I am very new to Machine learning and r, so my question might seem unclear or would need more information. I have tried to explain as much as possible. Please correct me if I have used wrong terminologies or phrases. Any help on this will be greatly appreciated.
Context - I am trying to build a model to predict "when" an event is going to happen.
I have a dataset which has the below structure. This is not the actual data. It is a dummy data created to explain the scenario. Actual data cannot be shared due to confidentiality.
About data -
- A customer buys a subscription under which he is allowed to use x$ amount of the service provided.
- A customer can have multiple subscriptions. Subscriptions could be overlapping in time or could be serialized in time
- Each subscription has a limit on the usage which is x$
- Each subscription has a startdate and end date.
- Subscription will no longer be used after enddate.
- Customer has his own behavior/pattern in which he uses the service. This is described by other derived variables Monthly utilization, avg monthly utilization etc.
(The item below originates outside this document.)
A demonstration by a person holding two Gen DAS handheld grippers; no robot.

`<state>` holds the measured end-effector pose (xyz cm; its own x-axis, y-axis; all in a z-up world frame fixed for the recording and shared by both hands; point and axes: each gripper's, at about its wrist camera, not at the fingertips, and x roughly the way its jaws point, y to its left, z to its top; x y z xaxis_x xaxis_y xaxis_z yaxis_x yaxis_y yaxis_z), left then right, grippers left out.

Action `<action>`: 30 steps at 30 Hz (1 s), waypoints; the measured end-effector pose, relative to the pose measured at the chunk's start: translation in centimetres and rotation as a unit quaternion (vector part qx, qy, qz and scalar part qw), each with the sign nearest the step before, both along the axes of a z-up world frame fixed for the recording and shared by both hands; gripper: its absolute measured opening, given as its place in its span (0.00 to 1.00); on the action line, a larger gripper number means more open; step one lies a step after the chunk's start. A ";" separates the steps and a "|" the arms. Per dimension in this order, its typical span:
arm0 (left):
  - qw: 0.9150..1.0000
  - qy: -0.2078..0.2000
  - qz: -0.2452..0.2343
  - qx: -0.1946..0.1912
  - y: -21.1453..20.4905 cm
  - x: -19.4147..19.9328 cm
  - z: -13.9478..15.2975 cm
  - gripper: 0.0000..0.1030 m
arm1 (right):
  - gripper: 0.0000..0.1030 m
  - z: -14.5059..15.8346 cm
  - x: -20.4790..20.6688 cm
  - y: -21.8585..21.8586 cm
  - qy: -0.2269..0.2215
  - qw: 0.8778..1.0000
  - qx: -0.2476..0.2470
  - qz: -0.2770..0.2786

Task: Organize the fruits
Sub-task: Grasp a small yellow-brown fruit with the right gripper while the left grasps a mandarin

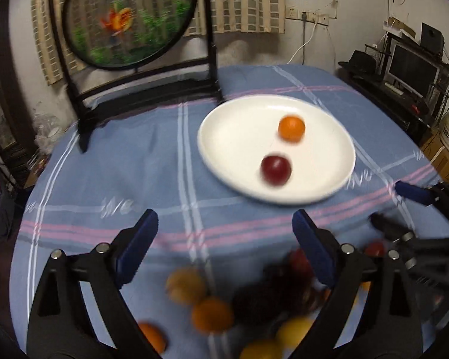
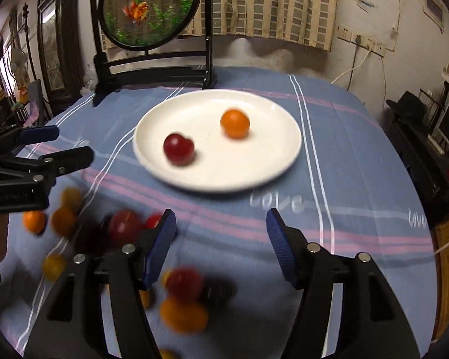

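Note:
A white plate [image 1: 224, 137] [image 2: 254, 161] lies on the blue checked cloth, holding one orange fruit [image 1: 291, 127] [image 2: 235, 123] and one dark red fruit [image 1: 276, 170] [image 2: 178, 149]. Several loose orange, yellow and red fruits [image 1: 212, 314] [image 2: 184, 314] lie blurred on the cloth nearer than the plate. My left gripper [image 1: 224, 218] [image 2: 64, 145] stands wide open above the cloth with nothing between its pads, short of the plate. My right gripper [image 2: 221, 218] [image 1: 395, 206] is open too, also holding nothing, with loose fruit below and to its left.
A black-framed round screen with a goldfish picture [image 1: 128, 18] [image 2: 149, 9] stands on the table behind the plate. To the right, past the table edge, are a monitor on dark shelving [image 1: 413, 68] and cardboard boxes [image 1: 446, 155].

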<state>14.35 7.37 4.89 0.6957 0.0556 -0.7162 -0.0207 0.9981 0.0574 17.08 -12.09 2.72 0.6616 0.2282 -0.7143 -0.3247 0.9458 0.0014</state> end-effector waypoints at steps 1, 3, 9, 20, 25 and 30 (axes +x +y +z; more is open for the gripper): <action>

Customer can use the service above $x. This is indicated by column "ExceedanceMonth" in the table above. Value of 1 says customer went above $x in the first month of the subscription, value 5 says customer went above $x in 5th month of the subscription. Value of NULL indicates that the limit $x is not reached yet. This could be
either becausesubscription ended and customer didn't overuse or subscription is yet to end and customer might overuse in future
- The 2nd scenario after or condition described above is what I want to predict. Among the subscriptions which are yet to end and customer hasn't overused, WHEN will the limit be reached. i.e. predict the ExceedanceMonth column in the above table.
- Before reaching this model - I have a classification model built using decision tree which predicts if customer is going to cross the limitamount or not i.e. predict if LimitReached = 1 or 0 in next 2 months. I am not sure if I should train the model discussed here (predict time to event) with all the data and test/use the model on customer/subscriptions with Limitreached = 1 or train the model with only the customers/subscription which will have Limitreached = 1
I have researched on survival models. I understand that a survival model like Cox can be used to understand the hazard function and understand how each variable can affect the time to event. I tried to use predict function with cox but I did not understand if any of the values passed to "type" parameter can be used to predict the actual time. i.e. I did not understand how I can predict the actual value for "WHEN" the limit will be crossed
May be survival model isn't the right approach for this scenario. So, please advise me of what could be the best way to approach this problem.
#define survival object
recsurv <- Surv(time=df$ExceedanceMonth, event=df$LimitReached)
#only for testing the code
train = subset(df,df$SubStartDate>="20150301" & df$SubEndDate<="20180401")
test = subset(df,df$SubStartDate>"20180401") #only for testing the code
fit <- coxph(Surv(df$ExceedanceMonth, df$LimitReached) ~ df$SubDurationInMonths+df$`#subs`+df$LimitAmount+df$Monthlyutitlization+df$AvgMonthlyUtilization, train, model = TRUE)
predicted <- predict(fit, newdata = test)
head(predicted)
1 2 3 4 5 6
0.75347328 0.23516619 -0.05535162 -0.03759123 -0.65658488 -0.54233043
Thank you in advance!